Sets spam1, non-spam1, spam2, and non-spam2 were donated by ASK users. We collected set spam3 from SpamArchive [2]. Set spam3 contains no messages previously queued by ASK as those are by definition unconfirmed.

Table 2 compares the effectiveness of different tools when dealing with spam. nFN represents the number of false negatives (known spam classified as a valid mail). nFP represents the number of false positives (valid mail classified as spam). %FN and %FP represent the percentage of false negatives and false positives, respectively.

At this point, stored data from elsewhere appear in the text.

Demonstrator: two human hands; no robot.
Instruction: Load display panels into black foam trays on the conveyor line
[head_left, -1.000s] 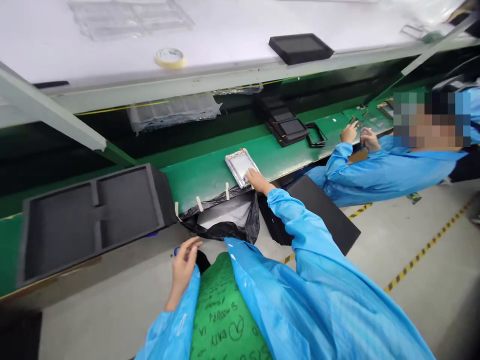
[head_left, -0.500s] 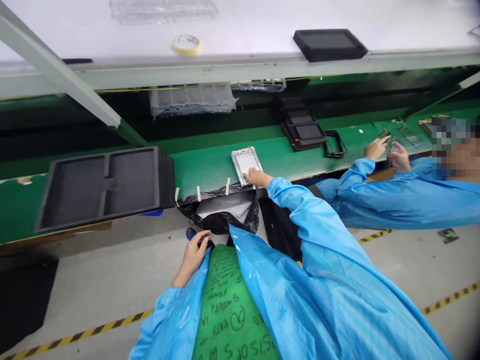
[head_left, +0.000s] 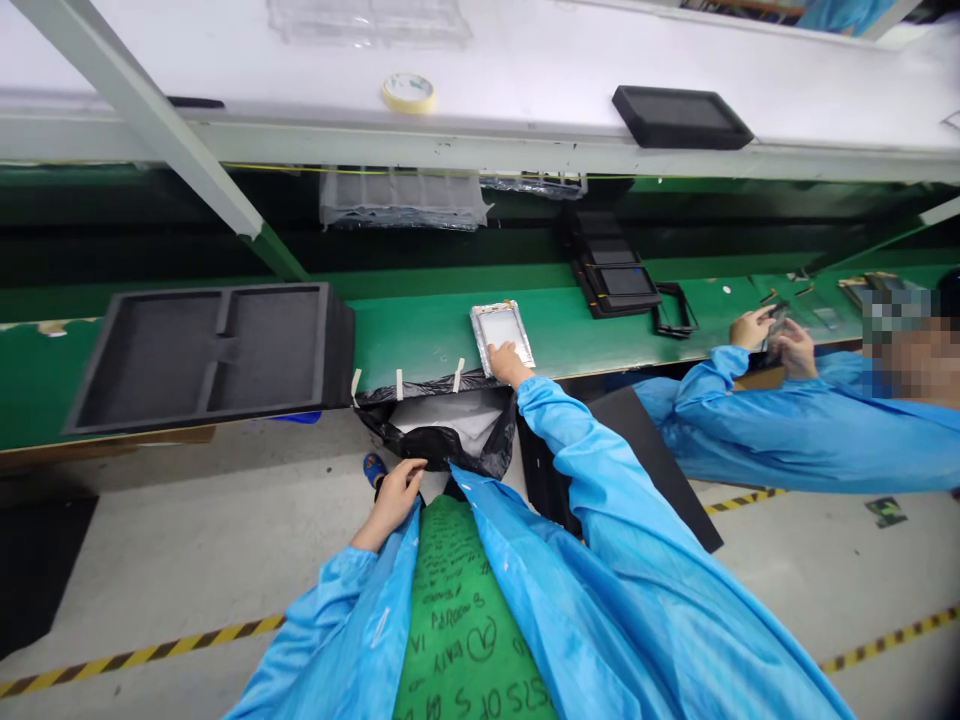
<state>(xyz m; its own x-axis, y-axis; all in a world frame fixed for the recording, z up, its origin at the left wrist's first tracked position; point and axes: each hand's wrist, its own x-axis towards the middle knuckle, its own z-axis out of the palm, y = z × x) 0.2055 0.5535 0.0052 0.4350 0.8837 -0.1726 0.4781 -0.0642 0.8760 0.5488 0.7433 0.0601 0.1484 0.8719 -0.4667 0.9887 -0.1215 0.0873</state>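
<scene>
Left hand nearer black bag | right fingers hide panel corner

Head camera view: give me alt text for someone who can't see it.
A person in a blue smock rests their right hand on a silver-framed panel lying on a green workbench, their left hand beside a black plastic bag taped to the bench edge. A black foam tray lies to the left; a co-worker works at right.

Black foam tray on green workbench, tape roll on white shelf, black plastic bag, co-worker in blue smock
</scene>
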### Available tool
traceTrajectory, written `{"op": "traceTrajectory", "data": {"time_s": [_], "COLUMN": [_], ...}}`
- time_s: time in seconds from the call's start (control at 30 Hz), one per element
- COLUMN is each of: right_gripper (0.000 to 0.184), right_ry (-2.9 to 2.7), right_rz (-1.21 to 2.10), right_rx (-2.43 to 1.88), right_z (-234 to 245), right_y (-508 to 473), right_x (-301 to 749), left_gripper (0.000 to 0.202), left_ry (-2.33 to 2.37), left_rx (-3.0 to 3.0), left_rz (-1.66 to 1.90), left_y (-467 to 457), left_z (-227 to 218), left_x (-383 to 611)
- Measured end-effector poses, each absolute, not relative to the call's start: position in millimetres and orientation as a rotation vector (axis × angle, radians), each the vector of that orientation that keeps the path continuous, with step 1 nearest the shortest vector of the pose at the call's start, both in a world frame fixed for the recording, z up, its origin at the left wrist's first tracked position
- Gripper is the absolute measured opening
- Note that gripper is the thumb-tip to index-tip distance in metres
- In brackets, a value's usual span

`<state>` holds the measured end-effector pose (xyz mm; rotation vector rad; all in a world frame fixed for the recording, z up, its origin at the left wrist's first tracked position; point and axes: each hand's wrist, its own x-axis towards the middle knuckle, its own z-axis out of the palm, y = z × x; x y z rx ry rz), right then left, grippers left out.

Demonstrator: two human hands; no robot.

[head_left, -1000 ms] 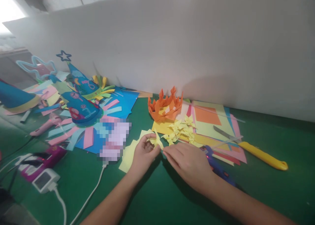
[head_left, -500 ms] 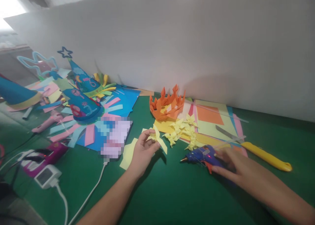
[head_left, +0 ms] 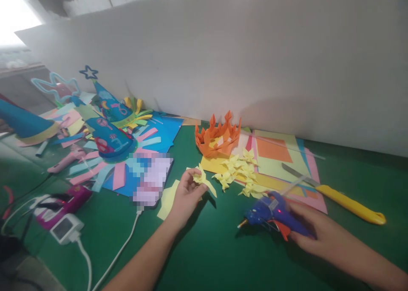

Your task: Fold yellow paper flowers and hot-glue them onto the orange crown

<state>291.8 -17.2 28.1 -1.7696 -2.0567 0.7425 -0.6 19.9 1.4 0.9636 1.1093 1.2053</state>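
Between the fingertips of my left hand (head_left: 188, 197) is a folded yellow paper flower (head_left: 204, 181) with pointed petals. My right hand (head_left: 314, 227) grips the body of a blue glue gun (head_left: 267, 212) with an orange trigger; its nozzle points left and a clear glue stick sticks out at the back. Several more yellow paper flowers (head_left: 236, 170) lie in a heap just past both hands. Beyond them stands an orange folded-paper crown (head_left: 216, 140). Pale yellow paper (head_left: 168, 199) lies partly under my left hand.
A yellow-handled knife (head_left: 350, 202) lies at the right, its blade over coloured paper sheets (head_left: 276, 148). At the left are blue cone hats (head_left: 110, 138), a pink glue gun (head_left: 68, 160), a phone (head_left: 153, 182) on a white cable and a magenta power strip (head_left: 65, 206). A white board (head_left: 255, 57) stands behind.
My right hand has closed around the glue gun and brought it toward me, off the edge of the papers. My left hand keeps the yellow flower in nearly the same place.
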Motion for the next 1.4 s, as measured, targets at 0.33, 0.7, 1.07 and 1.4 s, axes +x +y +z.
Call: {"op": "traceTrajectory", "data": {"time_s": [0.33, 0.7, 1.07, 1.4], "right_gripper": [0.020, 0.038, 0.048, 0.048], "right_ry": [-1.400, -1.277, -1.502, -1.544], "right_rz": [1.787, 1.681, 1.530, 1.511], "right_rx": [-1.407, -1.186, -1.346, -1.352], "right_z": [25, 1, -3, -3], "right_y": [-9, -8, -9, -11], "right_x": [242, 240, 239, 237], "left_gripper": [0.034, 0.038, 0.036, 0.034], "left_ry": [0.977, 0.903, 0.930, 0.923], "left_rx": [0.892, 0.826, 0.862, 0.925], "left_rz": [1.153, 0.948, 0.975, 0.969], "left_y": [19, 17, 16, 15], "left_z": [9, 6, 14, 12], "left_x": [3, 3, 4, 2]}}
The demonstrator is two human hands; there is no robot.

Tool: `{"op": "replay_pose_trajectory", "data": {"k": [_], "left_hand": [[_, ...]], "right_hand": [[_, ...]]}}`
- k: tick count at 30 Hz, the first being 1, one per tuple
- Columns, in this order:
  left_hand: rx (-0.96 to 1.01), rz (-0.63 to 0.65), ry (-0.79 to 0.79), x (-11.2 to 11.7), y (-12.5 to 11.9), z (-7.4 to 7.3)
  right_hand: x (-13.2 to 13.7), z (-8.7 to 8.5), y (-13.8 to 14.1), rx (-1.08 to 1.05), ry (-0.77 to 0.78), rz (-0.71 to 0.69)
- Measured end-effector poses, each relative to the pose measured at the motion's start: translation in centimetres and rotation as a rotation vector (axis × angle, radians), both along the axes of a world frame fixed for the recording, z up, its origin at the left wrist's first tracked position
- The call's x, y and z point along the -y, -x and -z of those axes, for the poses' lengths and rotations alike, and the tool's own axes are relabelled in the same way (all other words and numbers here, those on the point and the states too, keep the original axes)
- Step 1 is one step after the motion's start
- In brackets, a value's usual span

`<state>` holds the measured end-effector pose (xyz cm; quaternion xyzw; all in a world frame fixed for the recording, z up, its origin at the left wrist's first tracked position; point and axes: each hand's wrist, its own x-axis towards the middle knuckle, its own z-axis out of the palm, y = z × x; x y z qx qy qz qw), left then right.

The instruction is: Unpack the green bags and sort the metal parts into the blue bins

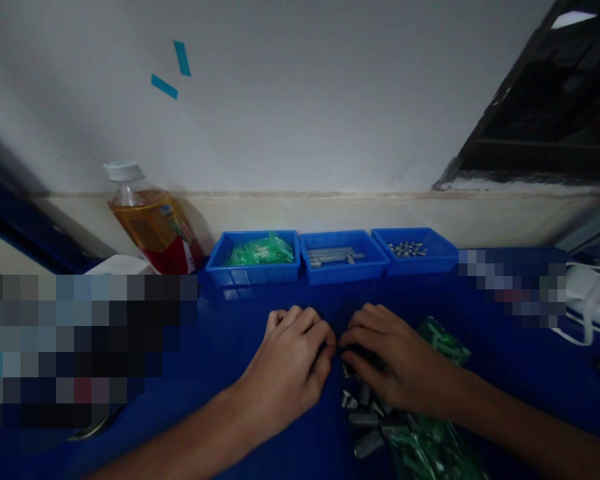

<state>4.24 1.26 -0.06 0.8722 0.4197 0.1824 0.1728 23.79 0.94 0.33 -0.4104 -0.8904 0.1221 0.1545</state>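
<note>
My left hand [297, 353] is over the blue table with its fingers curled and thumb against the index finger. What it pinches, if anything, is hidden. Close by on the right, my right hand [387, 350] has bent fingers, with the tips turned down and in toward the left hand. Anything in its grasp is lost in shadow. Below the right hand lies a loose pile of metal parts [367, 419], some block-like and some like short screws. Green plastic bags [433, 447] of small parts lie beside the pile, and another green bag [445, 340] shows behind the right wrist.
Along the wall stand three blue trays: one with green bags [213, 267], one with metal bars [345, 273], one with small screws [443, 260]. A drink bottle [145, 230] leans at the left. White cables [587, 320] lie at the right. Blurred patches cover both sides.
</note>
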Motion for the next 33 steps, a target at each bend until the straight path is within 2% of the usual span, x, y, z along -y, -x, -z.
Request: {"op": "replay_pose_trajectory", "data": {"k": [7, 11, 17, 23, 28, 33], "left_hand": [[0.007, 0.003, 0.010, -0.1, 0.1, -0.1], [0.030, 0.003, 0.023, -0.1, 0.1, -0.1], [0.093, 0.010, 0.039, -0.2, 0.1, -0.1], [0.170, 0.022, 0.048, -0.2, 0.1, 0.1], [0.207, 0.072, 0.031, 0.0, 0.3, 0.0], [0.232, 0.069, -0.022, 0.0, 0.5, 0.1]], "right_hand": [[-0.1, -1.0, 0.0, 0.029, 0.091, -0.138], [0.0, -0.8, 0.1, -0.006, 0.054, -0.131], [0.1, -0.7, 0.1, -0.231, -0.128, -0.151], [0.3, -0.7, 0.9, -0.498, -0.052, -0.075], [0.7, -0.5, 1.2, -0.503, -0.078, -0.081], [0.8, -0.4, 1.2, -0.539, -0.097, -0.095]]}}
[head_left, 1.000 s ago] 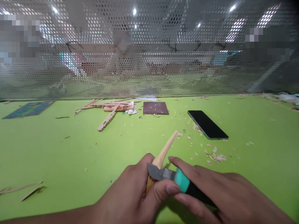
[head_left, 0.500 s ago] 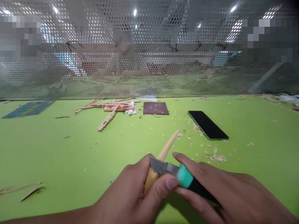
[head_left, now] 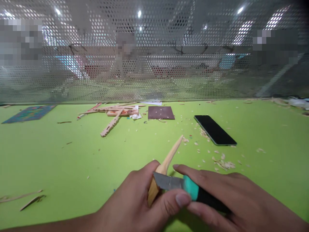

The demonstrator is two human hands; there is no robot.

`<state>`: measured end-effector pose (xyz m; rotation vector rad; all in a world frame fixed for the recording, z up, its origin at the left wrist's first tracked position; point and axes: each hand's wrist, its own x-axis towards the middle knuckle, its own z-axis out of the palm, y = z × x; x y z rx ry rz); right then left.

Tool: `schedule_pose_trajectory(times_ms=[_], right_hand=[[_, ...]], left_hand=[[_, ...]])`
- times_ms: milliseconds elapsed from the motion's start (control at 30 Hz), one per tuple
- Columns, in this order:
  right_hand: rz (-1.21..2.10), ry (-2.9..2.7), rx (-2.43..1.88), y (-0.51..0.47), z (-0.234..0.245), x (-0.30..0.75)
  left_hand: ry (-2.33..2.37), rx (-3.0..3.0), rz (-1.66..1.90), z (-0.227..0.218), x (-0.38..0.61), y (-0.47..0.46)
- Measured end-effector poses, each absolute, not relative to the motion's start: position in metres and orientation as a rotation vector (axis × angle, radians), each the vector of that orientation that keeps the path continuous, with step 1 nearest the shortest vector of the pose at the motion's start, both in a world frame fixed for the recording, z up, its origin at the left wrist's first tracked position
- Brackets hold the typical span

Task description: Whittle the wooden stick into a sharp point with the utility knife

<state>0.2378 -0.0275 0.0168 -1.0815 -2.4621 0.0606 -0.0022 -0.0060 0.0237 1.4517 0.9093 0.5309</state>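
Observation:
My left hand (head_left: 142, 196) is closed round the thick lower part of a carved wooden stick (head_left: 169, 158), whose slim pointed end slants up and to the right. In my right hand (head_left: 231, 196) is a utility knife (head_left: 190, 188) with a teal and black handle. Its wide steel blade lies across the thick part of the wood, just below where the stick narrows. My left thumb rests near the blade and the teal collar of the knife. The right index finger stretches past the handle above the blade.
A black phone (head_left: 214, 130) lies at the right, with pale wood shavings (head_left: 224, 163) near it. Further back are a brown sandpaper square (head_left: 161, 112), several carved sticks (head_left: 112, 122) and a patterned mat (head_left: 29, 113). A perforated metal screen (head_left: 154, 74) stands behind the green tabletop (head_left: 72, 167).
The knife blade has slid down the stick toward me, from the narrowing to the thicker part. My left thumb and right fingers have shifted slightly with it.

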Motion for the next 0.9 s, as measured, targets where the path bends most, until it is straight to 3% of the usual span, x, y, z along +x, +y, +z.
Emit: schedule_pose_trajectory(times_ms=[433, 900], right_hand=[[-0.411, -2.409, -1.097, -0.031, 0.016, 0.242], [0.147, -2.489, -1.09, -0.027, 0.023, 0.238]], left_hand=[[0.967, 1.622, 0.542, 0.023, -0.002, -0.01], [0.914, 1.451, 0.512, 0.023, -0.004, -0.007]])
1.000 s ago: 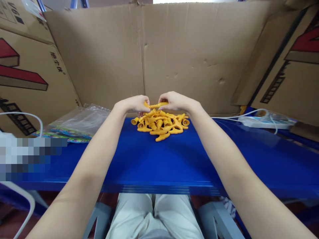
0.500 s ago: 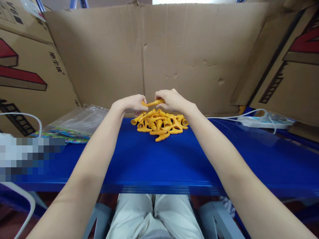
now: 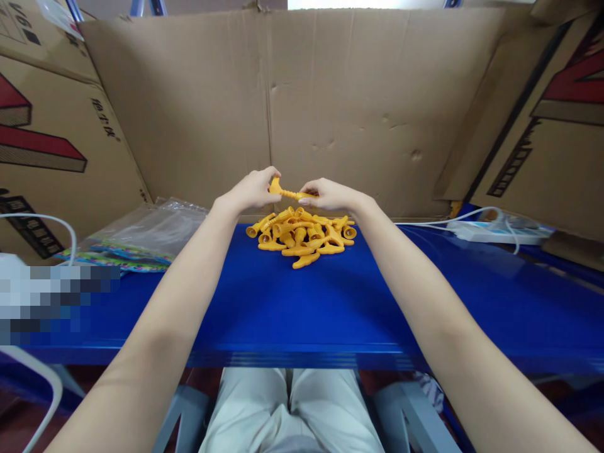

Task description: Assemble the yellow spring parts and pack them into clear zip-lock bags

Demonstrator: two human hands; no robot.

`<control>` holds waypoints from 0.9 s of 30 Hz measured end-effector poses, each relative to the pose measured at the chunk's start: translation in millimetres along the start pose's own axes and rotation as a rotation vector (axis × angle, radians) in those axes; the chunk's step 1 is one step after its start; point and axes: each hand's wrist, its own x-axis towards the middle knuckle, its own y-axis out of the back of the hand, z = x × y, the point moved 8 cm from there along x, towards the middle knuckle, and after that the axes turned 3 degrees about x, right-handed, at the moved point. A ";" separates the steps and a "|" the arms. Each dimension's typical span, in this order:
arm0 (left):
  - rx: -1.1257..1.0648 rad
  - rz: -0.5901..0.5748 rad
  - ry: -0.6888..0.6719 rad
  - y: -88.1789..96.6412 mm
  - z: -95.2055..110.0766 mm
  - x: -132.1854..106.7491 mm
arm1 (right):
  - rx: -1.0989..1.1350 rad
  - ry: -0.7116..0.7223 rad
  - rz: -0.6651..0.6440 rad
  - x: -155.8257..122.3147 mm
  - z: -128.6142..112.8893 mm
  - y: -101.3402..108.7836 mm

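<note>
Above a heap of yellow plastic pieces (image 3: 306, 234), both hands hold one yellow plastic piece with a ribbed shaft (image 3: 289, 194). My left hand (image 3: 255, 189) is closed on its wider, crosswise end, thumb and fingers on either side. My right hand (image 3: 326, 194) pinches the other end, which the fingers partly cover. The heap lies on the blue table (image 3: 302, 308) just below the hands. Some pieces in it have round, hollow cup-like ends; others look like curved handles.
Clear plastic bags (image 3: 155, 229) lie at the left, beside a printed cardboard box (image 3: 51, 145). A tall cardboard sheet (image 3: 358, 94) stands behind the heap. On the right are a white power strip (image 3: 500, 231) and its cable. A pixelated patch covers the far left.
My left hand has turned and its fingers have risen, so the piece's wide end now shows. The shaft's right end has tipped lower, and my right hand has shifted slightly right and down.
</note>
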 end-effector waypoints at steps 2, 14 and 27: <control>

We distributed RBL providers in three groups, named ``RBL Group 1,'' ``RBL Group 2,'' and ``RBL Group 3.'' The first group contains only one RBL provider and represents the minimum protection case. The second group contains a more reasonable mix with three distinct RBL providers. Group 3 represents an extreme case with nine RBL providers. The composition of these groups is listed in Appendix A.

We tested DCC using two different thresholds (number of reports for a message to be considered spam). In the first test, we considered one report enough to mark the message as spam. The second test used a more conservative approach where five reports are needed as opposed to one.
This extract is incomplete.